Problem details: Which lines in the data below contain the word "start"? Return each of them.

========================

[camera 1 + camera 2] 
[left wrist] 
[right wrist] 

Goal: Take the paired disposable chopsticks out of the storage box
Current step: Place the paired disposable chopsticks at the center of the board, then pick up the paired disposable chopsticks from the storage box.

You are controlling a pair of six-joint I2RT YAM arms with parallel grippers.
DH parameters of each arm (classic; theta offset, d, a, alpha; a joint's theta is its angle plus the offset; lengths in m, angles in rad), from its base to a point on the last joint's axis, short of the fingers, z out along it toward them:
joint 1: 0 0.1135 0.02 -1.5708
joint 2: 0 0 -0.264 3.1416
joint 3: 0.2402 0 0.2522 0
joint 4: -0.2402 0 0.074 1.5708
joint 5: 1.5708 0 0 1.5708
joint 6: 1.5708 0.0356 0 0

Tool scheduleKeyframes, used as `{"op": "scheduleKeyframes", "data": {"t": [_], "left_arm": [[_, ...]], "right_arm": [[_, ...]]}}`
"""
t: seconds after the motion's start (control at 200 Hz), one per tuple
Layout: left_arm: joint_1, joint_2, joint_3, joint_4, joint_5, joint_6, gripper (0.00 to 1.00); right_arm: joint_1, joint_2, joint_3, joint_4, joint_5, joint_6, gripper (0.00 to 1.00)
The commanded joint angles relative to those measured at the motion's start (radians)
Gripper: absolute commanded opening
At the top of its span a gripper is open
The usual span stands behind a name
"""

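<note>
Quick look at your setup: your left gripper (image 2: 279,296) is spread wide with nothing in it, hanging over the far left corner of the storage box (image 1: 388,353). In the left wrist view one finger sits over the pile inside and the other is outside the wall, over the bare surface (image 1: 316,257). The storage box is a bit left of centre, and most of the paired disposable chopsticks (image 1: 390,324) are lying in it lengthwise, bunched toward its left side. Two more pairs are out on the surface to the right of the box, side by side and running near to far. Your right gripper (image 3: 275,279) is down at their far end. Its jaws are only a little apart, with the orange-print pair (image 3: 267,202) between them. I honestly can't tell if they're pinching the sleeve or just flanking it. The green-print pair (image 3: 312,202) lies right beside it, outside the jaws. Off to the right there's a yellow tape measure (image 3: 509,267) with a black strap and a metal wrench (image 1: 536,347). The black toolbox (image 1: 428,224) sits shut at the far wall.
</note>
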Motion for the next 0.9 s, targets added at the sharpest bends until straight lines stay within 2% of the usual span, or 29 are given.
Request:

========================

Solved problem:
t: seconds after the motion's start (control at 200 Hz), one per tuple
The commanded joint angles relative to those measured at the motion's start (radians)

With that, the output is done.